Repeat the whole of the data, keeping every detail the same.

(GIVEN MATERIAL)

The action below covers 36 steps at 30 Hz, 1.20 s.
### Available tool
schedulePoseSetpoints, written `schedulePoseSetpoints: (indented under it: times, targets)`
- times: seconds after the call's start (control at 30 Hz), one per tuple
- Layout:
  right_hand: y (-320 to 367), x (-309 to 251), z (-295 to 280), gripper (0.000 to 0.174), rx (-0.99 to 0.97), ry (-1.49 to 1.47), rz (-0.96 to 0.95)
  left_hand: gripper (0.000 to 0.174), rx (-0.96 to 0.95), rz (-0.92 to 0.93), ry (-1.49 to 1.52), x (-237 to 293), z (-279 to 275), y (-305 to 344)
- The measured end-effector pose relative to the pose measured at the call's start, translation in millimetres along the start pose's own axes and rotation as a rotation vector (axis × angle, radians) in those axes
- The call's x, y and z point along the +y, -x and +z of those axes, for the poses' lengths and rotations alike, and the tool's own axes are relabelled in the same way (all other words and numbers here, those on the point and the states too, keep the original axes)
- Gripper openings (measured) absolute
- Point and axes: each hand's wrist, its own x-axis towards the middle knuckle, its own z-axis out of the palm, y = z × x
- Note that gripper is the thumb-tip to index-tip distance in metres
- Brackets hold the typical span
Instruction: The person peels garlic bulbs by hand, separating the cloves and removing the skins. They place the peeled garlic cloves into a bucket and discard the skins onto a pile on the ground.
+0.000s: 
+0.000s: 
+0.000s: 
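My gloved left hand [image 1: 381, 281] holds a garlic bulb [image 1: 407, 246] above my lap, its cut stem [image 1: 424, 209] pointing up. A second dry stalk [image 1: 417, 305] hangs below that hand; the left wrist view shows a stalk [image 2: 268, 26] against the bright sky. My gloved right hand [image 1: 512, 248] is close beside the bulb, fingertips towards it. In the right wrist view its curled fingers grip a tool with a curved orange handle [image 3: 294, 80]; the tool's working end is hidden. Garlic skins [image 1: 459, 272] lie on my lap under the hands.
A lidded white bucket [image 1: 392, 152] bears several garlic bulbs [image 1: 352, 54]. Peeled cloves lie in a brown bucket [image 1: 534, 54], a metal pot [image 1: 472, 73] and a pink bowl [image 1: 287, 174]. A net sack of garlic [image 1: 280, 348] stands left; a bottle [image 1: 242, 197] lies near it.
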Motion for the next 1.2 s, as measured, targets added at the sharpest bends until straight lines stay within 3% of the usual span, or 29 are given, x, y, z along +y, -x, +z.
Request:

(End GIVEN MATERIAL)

*ANSWER BOX:*
The action below covers 36 steps at 30 Hz, 1.20 s.
### Available tool
schedulePoseSetpoints, written `schedulePoseSetpoints: (indented under it: times, targets)`
- times: seconds after the call's start (control at 30 Hz), one per tuple
- Layout:
  right_hand: y (-320 to 367), x (-309 to 251), z (-295 to 280), gripper (0.000 to 0.174), rx (-0.99 to 0.97), ry (-1.49 to 1.47), rz (-0.96 to 0.95)
  left_hand: gripper (0.000 to 0.174), rx (-0.96 to 0.95), rz (-0.92 to 0.93), ry (-1.49 to 1.52), x (-237 to 293), z (-279 to 275), y (-305 to 344)
- The measured end-effector pose relative to the pose measured at the call's start, translation in millimetres along the start pose's own axes and rotation as a rotation vector (axis × angle, radians) in those axes
- The call's x, y and z point along the +y, -x and +z of those axes, for the poses' lengths and rotations alike, and the tool's own axes are relabelled in the same way (all other words and numbers here, those on the point and the states too, keep the original axes)
- Gripper openings (measured) absolute
- Point and axes: each hand's wrist, its own x-axis towards the middle knuckle, its own z-axis out of the palm, y = z × x
- Note that gripper is the thumb-tip to index-tip distance in metres
- Brackets hold the typical span
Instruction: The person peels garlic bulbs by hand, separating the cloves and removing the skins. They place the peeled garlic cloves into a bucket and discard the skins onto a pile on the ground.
+0.000s: 
+0.000s: 
+0.000s: 
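My gloved left hand [image 1: 381, 281] holds a garlic bulb [image 1: 407, 246] above my lap, its cut stem [image 1: 424, 209] pointing up. A second dry stalk [image 1: 417, 305] hangs below that hand; the left wrist view shows a stalk [image 2: 268, 26] against the bright sky. My gloved right hand [image 1: 512, 248] is close beside the bulb, fingertips towards it. In the right wrist view its curled fingers grip a tool with a curved orange handle [image 3: 294, 80]; the tool's working end is hidden. Garlic skins [image 1: 459, 272] lie on my lap under the hands.
A lidded white bucket [image 1: 392, 152] bears several garlic bulbs [image 1: 352, 54]. Peeled cloves lie in a brown bucket [image 1: 534, 54], a metal pot [image 1: 472, 73] and a pink bowl [image 1: 287, 174]. A net sack of garlic [image 1: 280, 348] stands left; a bottle [image 1: 242, 197] lies near it.
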Motion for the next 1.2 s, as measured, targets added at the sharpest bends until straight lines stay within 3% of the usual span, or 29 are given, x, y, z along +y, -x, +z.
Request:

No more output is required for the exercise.